Nowadays, the cellular phone network is a great deal more reliable (and there’s a lot less static involved). But that doesn’t mean everybody can hear you all the time. As a matter of fact, there’s one group for whom phone conversations aren’t always a positive experience: those with hearing loss.
Now, you may be thinking: there’s an easy fix for that, right? Can’t you make use of some hearing aids to help you understand phone conversations better? Actually, it doesn’t work exactly like that. It turns out that, while hearing aids can make face-to-face conversations a great deal easier to manage, there are some challenges related to phone-based conversations. But there are a few guidelines for phone calls with hearing aids that can help you get a little more from your next conversation.
Why hearing aids and phone calls don’t always play nice
Hearing loss generally isn’t sudden. It isn’t like somebody simply turns down the overall volume on your ears. You have a tendency to lose bits and pieces over time. It’s likely that you won’t even notice you have hearing loss and your brain will attempt to utilize contextual and visual clues to compensate.
When you talk on the phone, you no longer have these visual clues. There’s no added information for your brain to work with. You only hear parts and pieces of the other individual’s voice which sounds muffled and distorted.

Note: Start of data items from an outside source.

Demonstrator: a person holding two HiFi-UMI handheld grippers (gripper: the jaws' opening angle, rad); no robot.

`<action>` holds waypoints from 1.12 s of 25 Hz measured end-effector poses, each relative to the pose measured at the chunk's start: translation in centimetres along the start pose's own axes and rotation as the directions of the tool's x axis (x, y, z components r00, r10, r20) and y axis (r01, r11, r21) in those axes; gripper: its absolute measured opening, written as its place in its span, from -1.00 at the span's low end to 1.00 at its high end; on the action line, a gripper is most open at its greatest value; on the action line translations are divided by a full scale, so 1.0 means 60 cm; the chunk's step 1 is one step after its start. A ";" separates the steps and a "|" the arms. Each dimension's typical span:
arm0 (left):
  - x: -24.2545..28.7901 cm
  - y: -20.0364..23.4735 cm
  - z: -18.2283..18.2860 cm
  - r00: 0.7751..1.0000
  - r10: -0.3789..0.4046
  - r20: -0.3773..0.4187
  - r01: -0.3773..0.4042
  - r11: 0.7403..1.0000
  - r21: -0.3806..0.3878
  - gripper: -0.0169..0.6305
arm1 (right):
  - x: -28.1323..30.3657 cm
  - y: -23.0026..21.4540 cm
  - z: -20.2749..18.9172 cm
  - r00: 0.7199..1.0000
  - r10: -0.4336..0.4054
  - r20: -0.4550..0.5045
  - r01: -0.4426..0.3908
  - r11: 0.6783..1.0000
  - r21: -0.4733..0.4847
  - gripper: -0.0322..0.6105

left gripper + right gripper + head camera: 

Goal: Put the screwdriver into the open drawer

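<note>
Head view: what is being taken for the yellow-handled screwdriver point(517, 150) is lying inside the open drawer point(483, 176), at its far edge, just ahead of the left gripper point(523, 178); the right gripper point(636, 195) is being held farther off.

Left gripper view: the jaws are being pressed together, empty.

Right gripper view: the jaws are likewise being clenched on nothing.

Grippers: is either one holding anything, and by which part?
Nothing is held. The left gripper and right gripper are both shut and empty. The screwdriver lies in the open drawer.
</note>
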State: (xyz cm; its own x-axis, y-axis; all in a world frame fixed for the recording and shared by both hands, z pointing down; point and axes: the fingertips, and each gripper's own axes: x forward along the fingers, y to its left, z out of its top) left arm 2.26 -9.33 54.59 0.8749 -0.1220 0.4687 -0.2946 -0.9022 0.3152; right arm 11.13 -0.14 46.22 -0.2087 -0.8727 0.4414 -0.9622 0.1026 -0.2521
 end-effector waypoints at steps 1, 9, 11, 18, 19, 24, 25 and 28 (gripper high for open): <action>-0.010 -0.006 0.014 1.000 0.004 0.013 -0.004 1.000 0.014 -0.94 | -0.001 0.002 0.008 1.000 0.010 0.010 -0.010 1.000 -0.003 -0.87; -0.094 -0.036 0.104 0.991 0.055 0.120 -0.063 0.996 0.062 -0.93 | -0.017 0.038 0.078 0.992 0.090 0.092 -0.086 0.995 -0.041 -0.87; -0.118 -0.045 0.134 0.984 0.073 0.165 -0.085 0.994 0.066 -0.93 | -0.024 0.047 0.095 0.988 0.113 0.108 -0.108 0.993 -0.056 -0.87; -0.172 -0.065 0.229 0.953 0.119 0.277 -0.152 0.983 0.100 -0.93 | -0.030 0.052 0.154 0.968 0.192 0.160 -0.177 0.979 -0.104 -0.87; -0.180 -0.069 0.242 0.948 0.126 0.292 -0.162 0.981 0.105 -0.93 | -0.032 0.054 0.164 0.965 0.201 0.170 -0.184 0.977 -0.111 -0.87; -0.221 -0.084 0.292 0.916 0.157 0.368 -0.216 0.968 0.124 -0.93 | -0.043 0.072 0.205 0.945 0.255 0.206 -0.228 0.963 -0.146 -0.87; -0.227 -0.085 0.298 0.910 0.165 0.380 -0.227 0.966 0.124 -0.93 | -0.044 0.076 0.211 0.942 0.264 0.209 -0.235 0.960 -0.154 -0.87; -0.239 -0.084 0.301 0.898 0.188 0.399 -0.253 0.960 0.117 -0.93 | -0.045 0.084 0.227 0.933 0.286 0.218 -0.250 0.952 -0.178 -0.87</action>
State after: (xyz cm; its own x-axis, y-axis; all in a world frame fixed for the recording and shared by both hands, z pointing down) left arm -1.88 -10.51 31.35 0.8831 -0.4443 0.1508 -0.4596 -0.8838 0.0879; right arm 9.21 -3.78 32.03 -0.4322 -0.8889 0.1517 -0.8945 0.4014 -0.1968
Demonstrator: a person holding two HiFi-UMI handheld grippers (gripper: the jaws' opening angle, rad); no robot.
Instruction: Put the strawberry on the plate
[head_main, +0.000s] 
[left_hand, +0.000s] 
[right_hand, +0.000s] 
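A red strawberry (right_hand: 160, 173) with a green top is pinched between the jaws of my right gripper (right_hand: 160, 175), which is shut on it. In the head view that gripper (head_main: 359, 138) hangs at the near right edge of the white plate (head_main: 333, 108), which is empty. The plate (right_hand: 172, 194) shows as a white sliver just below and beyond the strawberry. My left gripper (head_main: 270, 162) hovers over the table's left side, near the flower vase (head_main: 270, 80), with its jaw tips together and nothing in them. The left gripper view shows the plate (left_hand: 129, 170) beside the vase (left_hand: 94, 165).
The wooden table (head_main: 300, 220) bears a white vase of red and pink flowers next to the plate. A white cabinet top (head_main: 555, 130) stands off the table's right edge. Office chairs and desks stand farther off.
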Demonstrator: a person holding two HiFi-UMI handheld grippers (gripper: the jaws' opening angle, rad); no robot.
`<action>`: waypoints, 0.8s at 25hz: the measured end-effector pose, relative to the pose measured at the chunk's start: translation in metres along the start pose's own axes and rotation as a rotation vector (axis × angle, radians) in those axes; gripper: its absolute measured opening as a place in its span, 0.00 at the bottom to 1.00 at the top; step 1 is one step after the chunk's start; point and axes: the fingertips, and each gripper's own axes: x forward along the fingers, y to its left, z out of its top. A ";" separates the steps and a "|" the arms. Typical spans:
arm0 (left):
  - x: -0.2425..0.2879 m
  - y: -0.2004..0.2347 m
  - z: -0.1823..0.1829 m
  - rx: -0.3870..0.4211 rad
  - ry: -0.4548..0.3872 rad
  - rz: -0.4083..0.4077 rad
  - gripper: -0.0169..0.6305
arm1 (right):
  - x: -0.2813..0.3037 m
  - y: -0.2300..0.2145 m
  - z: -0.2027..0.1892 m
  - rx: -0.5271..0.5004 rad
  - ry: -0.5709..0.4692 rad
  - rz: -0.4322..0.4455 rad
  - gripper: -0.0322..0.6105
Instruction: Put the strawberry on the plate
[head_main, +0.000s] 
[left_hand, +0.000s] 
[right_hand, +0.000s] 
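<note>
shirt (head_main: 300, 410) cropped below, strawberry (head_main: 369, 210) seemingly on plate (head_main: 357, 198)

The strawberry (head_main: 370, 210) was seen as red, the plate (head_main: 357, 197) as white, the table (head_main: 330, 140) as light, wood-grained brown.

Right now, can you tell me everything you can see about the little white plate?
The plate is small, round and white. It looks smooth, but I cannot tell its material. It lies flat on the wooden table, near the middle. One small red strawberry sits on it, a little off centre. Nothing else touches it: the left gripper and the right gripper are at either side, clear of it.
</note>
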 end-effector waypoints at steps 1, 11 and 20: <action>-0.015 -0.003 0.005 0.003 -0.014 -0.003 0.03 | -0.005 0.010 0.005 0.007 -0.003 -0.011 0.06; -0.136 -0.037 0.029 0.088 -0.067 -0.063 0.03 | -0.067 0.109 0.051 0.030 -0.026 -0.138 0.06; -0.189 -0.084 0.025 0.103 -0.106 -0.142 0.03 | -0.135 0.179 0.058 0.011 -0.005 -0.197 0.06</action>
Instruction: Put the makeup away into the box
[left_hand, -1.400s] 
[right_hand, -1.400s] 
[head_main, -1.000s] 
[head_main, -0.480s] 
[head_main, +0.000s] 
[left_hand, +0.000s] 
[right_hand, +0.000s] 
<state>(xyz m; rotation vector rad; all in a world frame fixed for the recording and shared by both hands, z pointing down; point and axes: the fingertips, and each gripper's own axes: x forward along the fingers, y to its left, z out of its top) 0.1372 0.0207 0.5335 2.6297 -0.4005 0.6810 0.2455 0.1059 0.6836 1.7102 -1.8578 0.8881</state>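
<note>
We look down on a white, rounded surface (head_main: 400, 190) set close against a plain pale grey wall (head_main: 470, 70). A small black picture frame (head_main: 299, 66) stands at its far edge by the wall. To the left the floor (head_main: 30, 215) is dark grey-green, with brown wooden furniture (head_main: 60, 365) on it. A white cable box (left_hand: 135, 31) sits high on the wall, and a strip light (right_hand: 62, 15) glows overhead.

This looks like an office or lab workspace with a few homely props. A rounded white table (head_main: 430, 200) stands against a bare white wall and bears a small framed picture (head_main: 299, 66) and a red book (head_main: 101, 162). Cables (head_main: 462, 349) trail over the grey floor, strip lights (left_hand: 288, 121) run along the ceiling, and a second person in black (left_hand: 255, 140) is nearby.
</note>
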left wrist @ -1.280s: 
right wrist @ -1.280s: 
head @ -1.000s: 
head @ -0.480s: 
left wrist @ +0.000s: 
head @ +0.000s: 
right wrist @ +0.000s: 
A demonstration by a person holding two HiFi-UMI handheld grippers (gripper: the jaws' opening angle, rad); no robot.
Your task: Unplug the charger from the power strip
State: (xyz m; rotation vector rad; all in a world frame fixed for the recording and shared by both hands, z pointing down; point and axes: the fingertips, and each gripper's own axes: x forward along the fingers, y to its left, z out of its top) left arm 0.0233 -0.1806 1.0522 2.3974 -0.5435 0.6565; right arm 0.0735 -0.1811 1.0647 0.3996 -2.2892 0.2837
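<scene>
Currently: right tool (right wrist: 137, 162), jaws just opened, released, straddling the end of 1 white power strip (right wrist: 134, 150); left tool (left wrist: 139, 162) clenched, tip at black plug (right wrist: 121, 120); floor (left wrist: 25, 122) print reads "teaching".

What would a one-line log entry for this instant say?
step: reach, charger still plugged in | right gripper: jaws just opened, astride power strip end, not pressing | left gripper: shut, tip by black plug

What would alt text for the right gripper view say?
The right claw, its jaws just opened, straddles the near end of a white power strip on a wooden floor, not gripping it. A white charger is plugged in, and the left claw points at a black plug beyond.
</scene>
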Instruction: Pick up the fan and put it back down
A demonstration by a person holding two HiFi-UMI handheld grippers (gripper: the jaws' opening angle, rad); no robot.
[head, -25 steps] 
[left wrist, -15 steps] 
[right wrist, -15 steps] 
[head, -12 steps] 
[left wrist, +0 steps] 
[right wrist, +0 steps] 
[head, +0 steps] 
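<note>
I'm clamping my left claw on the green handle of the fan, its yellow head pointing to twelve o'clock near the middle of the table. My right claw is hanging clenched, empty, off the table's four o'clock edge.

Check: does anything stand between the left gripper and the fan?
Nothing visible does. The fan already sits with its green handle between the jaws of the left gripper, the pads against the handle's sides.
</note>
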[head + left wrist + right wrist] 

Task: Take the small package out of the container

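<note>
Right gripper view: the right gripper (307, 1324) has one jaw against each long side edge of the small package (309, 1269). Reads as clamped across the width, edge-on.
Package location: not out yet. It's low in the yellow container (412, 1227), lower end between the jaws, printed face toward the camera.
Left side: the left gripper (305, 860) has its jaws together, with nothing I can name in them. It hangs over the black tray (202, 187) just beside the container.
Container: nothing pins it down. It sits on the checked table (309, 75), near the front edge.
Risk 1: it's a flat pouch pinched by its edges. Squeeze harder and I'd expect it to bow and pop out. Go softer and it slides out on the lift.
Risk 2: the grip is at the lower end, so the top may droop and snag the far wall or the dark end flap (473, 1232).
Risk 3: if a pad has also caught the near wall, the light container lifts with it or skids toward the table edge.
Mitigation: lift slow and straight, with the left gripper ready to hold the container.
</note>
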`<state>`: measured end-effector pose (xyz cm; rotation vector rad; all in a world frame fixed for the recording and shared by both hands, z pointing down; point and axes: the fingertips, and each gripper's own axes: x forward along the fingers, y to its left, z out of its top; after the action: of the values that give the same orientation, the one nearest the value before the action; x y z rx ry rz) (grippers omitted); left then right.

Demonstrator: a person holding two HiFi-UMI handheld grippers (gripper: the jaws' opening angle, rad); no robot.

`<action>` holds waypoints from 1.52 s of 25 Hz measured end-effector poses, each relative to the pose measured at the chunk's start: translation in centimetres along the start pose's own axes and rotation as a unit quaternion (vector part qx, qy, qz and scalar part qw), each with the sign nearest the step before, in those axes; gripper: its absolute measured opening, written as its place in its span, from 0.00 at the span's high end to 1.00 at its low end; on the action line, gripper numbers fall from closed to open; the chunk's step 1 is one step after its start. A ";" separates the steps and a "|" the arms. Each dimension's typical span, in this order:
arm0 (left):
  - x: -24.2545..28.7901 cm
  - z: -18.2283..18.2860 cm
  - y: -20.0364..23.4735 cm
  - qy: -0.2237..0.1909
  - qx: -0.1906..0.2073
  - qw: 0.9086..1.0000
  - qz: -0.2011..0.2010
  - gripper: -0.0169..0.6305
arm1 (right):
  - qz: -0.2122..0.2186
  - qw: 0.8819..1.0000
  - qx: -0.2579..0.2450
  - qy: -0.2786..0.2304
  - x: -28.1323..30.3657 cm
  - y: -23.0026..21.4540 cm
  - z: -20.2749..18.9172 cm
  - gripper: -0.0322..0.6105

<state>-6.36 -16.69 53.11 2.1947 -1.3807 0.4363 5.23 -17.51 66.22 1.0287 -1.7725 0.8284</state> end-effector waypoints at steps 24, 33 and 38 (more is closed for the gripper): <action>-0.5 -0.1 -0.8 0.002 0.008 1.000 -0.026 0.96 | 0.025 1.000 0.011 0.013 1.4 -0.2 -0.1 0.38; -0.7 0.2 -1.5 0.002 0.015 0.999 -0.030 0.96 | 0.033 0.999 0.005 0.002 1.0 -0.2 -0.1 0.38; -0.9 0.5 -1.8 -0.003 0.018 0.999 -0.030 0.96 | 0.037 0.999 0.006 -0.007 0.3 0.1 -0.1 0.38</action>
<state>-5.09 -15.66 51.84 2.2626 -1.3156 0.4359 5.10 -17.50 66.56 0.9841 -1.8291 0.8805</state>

Hearing aids can be helpful – here’s how
This can be improved by wearing hearing aids. They’ll especially help your ears fill in a lot of those missing pieces. But there are some distinctive accessibility and communication challenges that happen from wearing hearing aids while talking on the phone.
For example, putting your hearing aids near a phone speaker can produce some harsh speaker-to-speaker interference. This can make things hard to hear and uncomfortable.
Bettering your ability to hear phone conversations
So what measures can be taken to help make your hearing aids function better with a phone? Well, there are a few tips that most hearing specialists will suggest:
- Download a video call app: Face-timing somebody or hopping onto a video chat can be a great way to help you hear better. It’s not that the sound quality is magically better, it’s that your brain has access to all of that fantastic visual information again. And this can help you put context to what’s being said.
- Try to take your phone calls in a quiet spot. It will be a lot easier to hear the voice on the other end if there’s less background sound. Your hearing aids will be much more effective by reducing background noise.
- Be truthful with the individual you’re talking to on the phone: If phone calls are hard for you, it’s fine to admit that! You may simply need to be a little more patient, or you may want to consider switching to text, email, or video chat.
- Use other assistive hearing devices: Devices, including numerous text-to-type services, are available to help you hear better during phone conversations.
- Try utilizing speakerphone to carry out the majority of your phone calls: This will prevent the most severe feedback. There might still be a little distortion, but your phone conversation should be mostly understandable (if not necessarily private). Knowing how to hold the phone better with hearing aids (that is, away from your ears) is crucial, and speakerphone is how you achieve this!
- You can use your Bluetooth function on your hearing aid to stream to your phone. Yes, contemporary hearing aids can stream to your smartphone using Bluetooth! This means you’ll be able to stream phone calls right to your hearing aids (if your hearing aids are Bluetooth enabled). If you’re having trouble using your phone with your hearing aid, a good place to start eliminating feedback would be switching to Bluetooth.
Finding the correct set of solutions will depend on what you use your phone for, how often you’re on the phone, and what your overall communication requirements are like. Your ability to once more enjoy phone conversations will be made possible with the right approach.